One leader who might have been nodding his head at some of Peters’ points had he been there was Auckland’s Mayor Wayne Brown. 

It’s doubtful Brown would have agreed with the characterisation of our biggest city as a “lawless wreck”, but Peters’ complaints about the negative impact of Wellington’s interference – the focus of Brown’s 15-page recently-released manifesto for the next government – likely would have resonated. 

Dubbing Auckland the “City of Snails”, Peters laughed at the Government’s tunnel ambitions and ghost light rail, then mocked the time frames to build any of National and Labour’s promised new roads. “Nine years! Do you think any of you will be using them?” he pitched at his white-haired fans.  

“It’s time to get back to the basics, and real fast!”

Peters seemed keen to position himself as one of the, if not the only, honest politicians on the circuit, invoking the Winebox Inquiry several times, as “the only person who ever did anything about tax evasion”. 

The 1992 investigation, spearheaded by Peters, into claims of corruption and incompetence in the IRD and Serious Fraud Office found no grounds to support the allegations. Even so, Peters, whose party has had its own brushes with the SFO (two men connected to the party were tried and acquitted of deception in the High Court in Auckland last year, a ruling now being appealed by the Crown), still had some choice words. 

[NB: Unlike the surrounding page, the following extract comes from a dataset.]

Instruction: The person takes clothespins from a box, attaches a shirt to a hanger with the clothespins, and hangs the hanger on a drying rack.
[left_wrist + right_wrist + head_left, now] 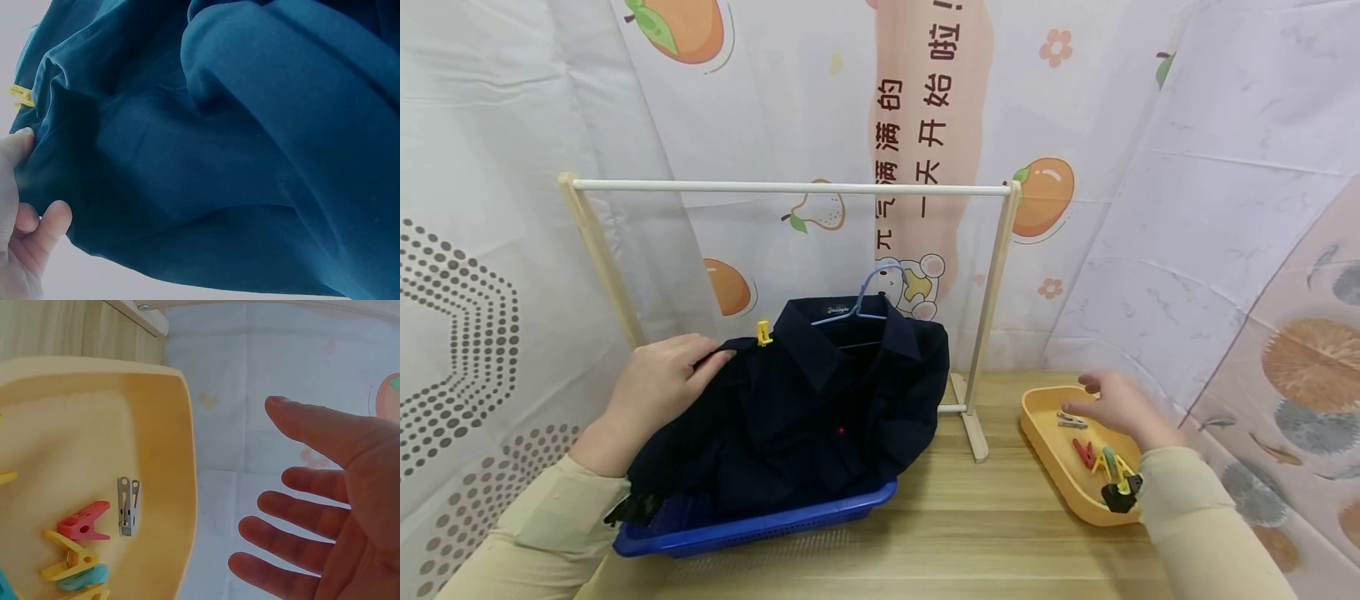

“The Serious Fraud Office is a serious fraud itself.”

He said there was “not one word in the media” about NZ First’s (or at least that of its entirely independent NZ First Foundation's) initial victory, but you can read about that here. “That’s filth, ladies and gentlemen.” 

So, asked an elderly gentleman in a wheelchair, when did Peters intend to retire? 

“Unlike you, I don’t act my age.” 

Whether he’s in or out come October 14, Winston Peters won’t be going gently into any good night.